Displaying item type and tier โ€‹

Let's now say you want to display the item type and tier right under the item name. Copy and paste the following syntax block to your tooltip config:

yaml
gold:
  # ...
  lore_header:
  - '&6{tier} {type}'

This has the effect of inserting a set amount of lines at the very beginning of the item lore, during item generation. {tier} returns the item tier, and {type} returns the item type. {tier} will always return a non-empty value: if the item has no tier, this placeholder will return the value specified in the default-tier-name option, in the main MMOItems config file. By default, this value is set to Common, which explains what you see on the following screenshot.

image.png

Centering the tooltip header โ€‹

The item name, tier and type look really nice, but let's say you want the item name and first lore line to be centered horizontally. This can be achieved using a few strings and proper configuration.

yaml
gold:
  # ...
  center_top:
    display_name: true
    lore_lines: 1
    span: 161
    default_char_size: 5
    char_size: [f4, i1, k4, l2, t3, I3, "'1", ' 3', ',1', '(3', ')3']
    regex: "[a-zA-Z0-9 ',()+]"

Set display_name to true if you want to center the item display name. Otherwise, MMOItems will only format the N first lore lines.

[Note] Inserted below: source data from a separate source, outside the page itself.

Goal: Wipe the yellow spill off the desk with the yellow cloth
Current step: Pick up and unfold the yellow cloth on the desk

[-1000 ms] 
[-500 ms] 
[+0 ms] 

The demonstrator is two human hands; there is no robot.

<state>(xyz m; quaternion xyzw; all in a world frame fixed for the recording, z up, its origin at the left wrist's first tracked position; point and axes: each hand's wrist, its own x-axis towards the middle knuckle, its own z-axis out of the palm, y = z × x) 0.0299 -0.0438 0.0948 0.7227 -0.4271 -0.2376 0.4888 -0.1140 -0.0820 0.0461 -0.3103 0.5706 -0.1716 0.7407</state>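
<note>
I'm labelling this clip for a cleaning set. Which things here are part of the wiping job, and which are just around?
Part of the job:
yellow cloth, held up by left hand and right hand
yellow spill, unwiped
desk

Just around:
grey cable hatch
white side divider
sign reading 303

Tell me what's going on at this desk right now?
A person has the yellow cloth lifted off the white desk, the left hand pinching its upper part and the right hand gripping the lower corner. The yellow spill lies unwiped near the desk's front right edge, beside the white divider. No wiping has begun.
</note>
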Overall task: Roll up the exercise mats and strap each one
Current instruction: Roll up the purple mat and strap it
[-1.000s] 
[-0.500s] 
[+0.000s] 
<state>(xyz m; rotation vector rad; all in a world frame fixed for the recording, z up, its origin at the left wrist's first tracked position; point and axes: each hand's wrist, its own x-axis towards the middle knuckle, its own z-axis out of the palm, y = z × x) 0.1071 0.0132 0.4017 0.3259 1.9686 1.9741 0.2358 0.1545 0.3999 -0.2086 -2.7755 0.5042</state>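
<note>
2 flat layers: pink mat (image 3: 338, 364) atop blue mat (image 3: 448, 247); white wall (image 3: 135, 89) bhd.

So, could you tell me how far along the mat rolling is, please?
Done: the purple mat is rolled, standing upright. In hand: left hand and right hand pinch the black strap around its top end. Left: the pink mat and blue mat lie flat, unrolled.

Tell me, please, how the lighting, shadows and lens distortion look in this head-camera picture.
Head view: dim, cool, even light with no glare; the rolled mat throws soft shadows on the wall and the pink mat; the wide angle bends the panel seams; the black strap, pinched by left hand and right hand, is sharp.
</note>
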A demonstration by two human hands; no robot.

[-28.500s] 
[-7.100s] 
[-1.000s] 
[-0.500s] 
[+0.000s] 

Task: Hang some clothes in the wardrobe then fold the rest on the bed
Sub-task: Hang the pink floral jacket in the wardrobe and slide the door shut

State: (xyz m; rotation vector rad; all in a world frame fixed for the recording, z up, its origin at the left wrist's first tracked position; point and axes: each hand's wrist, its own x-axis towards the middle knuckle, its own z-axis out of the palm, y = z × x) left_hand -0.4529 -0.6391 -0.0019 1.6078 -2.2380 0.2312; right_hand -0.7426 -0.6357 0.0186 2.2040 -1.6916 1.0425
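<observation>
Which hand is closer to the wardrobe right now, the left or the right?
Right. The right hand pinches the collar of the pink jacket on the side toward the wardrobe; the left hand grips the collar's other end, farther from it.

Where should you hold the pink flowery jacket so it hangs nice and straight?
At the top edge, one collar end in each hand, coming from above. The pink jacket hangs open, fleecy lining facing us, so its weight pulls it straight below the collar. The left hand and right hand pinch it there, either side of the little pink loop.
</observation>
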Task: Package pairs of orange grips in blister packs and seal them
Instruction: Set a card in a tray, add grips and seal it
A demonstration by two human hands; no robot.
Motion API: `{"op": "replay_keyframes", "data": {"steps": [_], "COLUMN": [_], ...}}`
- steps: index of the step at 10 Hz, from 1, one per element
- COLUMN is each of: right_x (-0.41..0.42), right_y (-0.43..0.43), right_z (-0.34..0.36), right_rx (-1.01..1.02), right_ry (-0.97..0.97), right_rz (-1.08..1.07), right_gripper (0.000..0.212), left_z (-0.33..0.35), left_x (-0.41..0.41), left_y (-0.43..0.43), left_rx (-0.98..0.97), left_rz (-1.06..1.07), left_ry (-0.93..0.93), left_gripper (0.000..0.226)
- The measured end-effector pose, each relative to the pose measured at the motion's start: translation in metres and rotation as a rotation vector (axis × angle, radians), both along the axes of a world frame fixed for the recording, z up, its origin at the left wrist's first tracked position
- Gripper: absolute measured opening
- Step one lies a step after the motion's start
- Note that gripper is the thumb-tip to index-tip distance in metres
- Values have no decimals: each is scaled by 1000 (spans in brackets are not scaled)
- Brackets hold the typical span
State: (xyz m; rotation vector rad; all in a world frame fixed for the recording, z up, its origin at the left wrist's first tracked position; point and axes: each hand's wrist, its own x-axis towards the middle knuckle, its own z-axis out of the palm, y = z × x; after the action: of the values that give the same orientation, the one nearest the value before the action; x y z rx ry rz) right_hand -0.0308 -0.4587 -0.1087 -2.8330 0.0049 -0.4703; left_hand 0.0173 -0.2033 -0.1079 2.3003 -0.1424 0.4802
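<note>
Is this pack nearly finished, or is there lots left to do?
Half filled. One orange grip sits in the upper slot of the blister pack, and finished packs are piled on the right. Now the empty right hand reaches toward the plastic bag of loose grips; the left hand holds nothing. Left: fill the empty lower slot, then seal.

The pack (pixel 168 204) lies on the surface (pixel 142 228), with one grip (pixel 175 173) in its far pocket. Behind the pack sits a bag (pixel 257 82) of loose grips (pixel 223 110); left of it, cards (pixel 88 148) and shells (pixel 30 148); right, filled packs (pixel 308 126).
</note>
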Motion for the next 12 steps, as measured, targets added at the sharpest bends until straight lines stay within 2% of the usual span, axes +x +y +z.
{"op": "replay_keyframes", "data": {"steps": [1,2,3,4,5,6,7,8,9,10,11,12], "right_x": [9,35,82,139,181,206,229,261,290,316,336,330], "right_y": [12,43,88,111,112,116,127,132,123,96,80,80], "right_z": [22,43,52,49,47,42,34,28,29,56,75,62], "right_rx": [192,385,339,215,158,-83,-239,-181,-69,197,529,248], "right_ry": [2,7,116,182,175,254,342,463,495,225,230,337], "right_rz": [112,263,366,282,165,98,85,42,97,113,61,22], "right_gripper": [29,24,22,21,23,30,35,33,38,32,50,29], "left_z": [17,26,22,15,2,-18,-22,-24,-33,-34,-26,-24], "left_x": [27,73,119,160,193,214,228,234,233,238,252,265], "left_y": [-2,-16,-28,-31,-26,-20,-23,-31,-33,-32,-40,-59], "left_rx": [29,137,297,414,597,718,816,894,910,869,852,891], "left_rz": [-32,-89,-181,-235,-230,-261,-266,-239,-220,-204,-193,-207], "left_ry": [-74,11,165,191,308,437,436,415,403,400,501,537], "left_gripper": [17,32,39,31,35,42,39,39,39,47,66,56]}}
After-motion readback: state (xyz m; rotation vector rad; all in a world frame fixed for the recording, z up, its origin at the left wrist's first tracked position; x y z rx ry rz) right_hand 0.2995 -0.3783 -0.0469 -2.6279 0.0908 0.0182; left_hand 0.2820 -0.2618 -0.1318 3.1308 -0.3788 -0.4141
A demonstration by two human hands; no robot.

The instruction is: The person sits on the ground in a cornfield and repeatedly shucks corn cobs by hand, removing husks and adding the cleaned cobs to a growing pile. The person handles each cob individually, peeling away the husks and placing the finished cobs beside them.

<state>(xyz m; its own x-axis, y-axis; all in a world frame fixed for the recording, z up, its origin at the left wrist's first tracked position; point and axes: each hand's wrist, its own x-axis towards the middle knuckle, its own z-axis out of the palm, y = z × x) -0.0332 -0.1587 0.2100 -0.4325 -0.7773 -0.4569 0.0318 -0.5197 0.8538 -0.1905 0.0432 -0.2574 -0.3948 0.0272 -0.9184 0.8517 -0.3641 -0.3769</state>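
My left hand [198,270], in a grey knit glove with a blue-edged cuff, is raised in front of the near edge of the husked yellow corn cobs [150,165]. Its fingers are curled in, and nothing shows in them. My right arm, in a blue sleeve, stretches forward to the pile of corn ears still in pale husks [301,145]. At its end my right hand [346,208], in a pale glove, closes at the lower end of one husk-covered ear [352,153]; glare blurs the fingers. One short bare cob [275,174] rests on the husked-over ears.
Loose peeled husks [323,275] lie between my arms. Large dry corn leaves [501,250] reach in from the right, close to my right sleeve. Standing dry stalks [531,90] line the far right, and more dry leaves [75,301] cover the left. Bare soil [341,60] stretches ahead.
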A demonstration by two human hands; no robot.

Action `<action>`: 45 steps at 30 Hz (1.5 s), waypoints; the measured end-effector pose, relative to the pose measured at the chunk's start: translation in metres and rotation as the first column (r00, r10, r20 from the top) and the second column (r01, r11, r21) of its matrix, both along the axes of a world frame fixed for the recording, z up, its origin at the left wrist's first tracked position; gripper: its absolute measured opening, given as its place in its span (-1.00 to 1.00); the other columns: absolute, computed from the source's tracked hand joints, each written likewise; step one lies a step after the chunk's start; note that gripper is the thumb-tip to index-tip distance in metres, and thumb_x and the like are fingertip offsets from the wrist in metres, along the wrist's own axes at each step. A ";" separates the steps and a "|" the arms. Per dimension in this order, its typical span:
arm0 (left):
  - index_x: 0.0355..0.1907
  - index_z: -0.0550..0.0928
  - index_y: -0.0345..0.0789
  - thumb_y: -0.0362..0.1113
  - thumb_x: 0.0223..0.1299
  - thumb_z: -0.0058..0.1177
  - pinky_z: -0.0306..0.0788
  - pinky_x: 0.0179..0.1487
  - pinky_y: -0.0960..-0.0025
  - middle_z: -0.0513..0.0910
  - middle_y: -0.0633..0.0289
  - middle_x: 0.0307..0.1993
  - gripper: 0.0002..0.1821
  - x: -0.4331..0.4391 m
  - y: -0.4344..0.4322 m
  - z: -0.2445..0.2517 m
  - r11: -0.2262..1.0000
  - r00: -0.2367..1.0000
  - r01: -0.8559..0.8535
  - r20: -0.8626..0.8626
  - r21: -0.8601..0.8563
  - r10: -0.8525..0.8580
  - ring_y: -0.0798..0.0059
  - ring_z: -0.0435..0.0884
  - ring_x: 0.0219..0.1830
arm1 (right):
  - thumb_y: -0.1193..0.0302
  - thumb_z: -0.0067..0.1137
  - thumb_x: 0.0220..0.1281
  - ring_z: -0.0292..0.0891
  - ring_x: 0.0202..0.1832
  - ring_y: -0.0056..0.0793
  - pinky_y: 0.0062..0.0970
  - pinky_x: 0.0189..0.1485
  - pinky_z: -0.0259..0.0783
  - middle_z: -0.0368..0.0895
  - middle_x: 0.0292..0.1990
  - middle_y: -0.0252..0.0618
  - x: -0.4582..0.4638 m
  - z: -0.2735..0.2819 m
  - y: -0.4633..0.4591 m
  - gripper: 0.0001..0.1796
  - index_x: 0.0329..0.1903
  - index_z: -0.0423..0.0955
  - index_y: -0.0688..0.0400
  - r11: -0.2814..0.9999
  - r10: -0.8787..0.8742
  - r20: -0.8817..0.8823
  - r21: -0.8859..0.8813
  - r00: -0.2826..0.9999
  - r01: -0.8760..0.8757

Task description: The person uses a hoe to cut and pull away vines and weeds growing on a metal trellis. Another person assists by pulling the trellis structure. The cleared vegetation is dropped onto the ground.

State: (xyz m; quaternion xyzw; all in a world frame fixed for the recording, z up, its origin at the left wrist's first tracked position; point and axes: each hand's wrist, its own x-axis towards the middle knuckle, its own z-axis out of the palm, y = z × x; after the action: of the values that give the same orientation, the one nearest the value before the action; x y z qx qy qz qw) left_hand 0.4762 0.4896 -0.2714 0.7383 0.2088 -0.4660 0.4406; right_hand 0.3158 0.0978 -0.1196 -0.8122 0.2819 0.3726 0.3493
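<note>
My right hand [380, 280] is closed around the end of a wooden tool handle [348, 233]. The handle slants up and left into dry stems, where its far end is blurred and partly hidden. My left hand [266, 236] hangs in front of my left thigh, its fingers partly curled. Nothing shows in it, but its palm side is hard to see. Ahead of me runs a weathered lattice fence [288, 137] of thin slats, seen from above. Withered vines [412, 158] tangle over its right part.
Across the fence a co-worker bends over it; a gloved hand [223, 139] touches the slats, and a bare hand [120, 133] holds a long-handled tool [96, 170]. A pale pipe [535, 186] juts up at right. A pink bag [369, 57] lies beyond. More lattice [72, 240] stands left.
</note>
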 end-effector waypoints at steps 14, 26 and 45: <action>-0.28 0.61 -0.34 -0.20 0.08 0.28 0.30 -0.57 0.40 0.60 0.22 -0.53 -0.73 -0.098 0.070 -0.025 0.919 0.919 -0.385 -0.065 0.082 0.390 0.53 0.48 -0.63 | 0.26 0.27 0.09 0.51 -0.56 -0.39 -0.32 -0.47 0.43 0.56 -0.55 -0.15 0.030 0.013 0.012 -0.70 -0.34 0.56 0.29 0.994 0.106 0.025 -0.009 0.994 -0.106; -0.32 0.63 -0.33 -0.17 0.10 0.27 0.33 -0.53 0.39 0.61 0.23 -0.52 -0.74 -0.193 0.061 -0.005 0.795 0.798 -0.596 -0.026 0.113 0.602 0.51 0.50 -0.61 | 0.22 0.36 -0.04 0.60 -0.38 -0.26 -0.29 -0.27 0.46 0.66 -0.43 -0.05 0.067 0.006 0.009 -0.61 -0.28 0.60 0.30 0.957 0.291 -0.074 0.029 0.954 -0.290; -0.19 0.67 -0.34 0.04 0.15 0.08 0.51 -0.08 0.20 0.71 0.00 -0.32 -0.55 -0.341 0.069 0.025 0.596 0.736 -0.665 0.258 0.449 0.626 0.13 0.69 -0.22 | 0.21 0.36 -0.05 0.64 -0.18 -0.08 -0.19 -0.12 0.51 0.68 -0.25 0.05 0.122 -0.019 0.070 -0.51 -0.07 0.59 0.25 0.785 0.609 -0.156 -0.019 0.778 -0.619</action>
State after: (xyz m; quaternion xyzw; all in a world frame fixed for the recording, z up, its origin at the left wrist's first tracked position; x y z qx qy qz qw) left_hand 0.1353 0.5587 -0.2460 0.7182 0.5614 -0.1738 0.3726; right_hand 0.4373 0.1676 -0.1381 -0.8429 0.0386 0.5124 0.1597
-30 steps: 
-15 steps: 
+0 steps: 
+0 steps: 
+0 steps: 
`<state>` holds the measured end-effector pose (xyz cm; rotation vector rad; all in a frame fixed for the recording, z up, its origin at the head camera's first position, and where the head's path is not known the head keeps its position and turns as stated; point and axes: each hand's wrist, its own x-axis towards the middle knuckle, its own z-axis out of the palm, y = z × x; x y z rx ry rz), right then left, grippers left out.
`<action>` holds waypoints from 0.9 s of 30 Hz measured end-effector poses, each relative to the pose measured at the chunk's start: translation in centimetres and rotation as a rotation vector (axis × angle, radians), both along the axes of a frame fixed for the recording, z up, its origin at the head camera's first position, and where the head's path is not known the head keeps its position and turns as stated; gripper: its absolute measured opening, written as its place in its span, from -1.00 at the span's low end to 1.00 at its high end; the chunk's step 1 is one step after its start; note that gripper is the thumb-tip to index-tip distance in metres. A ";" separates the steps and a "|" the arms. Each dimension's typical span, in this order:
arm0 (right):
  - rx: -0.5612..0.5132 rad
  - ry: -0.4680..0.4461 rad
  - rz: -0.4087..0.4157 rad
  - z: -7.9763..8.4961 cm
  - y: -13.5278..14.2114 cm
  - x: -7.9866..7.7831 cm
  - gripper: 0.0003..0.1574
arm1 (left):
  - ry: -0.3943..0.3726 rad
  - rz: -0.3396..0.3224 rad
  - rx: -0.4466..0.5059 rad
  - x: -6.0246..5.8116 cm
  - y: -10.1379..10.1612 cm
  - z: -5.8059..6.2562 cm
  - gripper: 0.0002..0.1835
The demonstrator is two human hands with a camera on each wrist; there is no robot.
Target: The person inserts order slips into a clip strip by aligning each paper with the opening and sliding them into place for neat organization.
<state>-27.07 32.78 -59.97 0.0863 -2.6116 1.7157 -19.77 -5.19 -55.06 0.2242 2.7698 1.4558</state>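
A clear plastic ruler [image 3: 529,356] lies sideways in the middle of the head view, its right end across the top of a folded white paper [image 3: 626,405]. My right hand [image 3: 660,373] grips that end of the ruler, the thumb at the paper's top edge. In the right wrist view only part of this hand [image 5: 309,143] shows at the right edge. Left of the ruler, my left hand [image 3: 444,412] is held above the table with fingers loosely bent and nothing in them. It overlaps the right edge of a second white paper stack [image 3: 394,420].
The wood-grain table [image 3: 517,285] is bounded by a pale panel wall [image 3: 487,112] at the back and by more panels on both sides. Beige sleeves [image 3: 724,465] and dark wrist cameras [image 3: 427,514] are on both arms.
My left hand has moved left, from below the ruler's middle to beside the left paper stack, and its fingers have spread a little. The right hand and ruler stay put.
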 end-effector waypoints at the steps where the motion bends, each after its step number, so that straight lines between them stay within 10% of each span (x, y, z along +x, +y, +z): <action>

lore_lines corresponds to the amount of lines that you want centered. Here, we want to set this value to 1, because we need our lore header (that we added in the previous section) centered. By default, it is set to 0, in which case MMOItems will only center the item name (if display_name is toggled on).

The technical part... โ€‹

Before moving to the other options, you need to understand how MMOItems manages to have centered texts. This is not possible in vanilla Minecraft, however it can be achieved by offseting any text by the right amount of pixels, using positive-space fonts. Let's say your tooltip is tooltip_width pixels wide, and that you want to center a text of length text_length. You can do that by offseting your text to the right by the following amount:

txt
offset_to_center = (tooltip_width - text_length) / 2

This is exactly the computation that MMOItems does. In order to do that, it needs two values: the length of text, and width of tooltip. You have to provide the tooltip width, in pixels. You can measure it in Photoshop or any other image edition software. It is the number of pixels between the leftmost pixel of the leftmost character in your in-game string, and the rightmost pixel where you want text displayed.

The length of text is harder to compute. One could wish it is as easy as multiplying the number of characters per the number of pixels per character. Unfortunately, not all characters are born equal - some are wider and some use less pixels. Actually, the width of a character is a client-side property, and depends also on the font (resource pack used). Therefore, if you plan on using centered tooltip headers, make sure the font used in your item names are included in your server resource pack, to make sure all players use the same font pack.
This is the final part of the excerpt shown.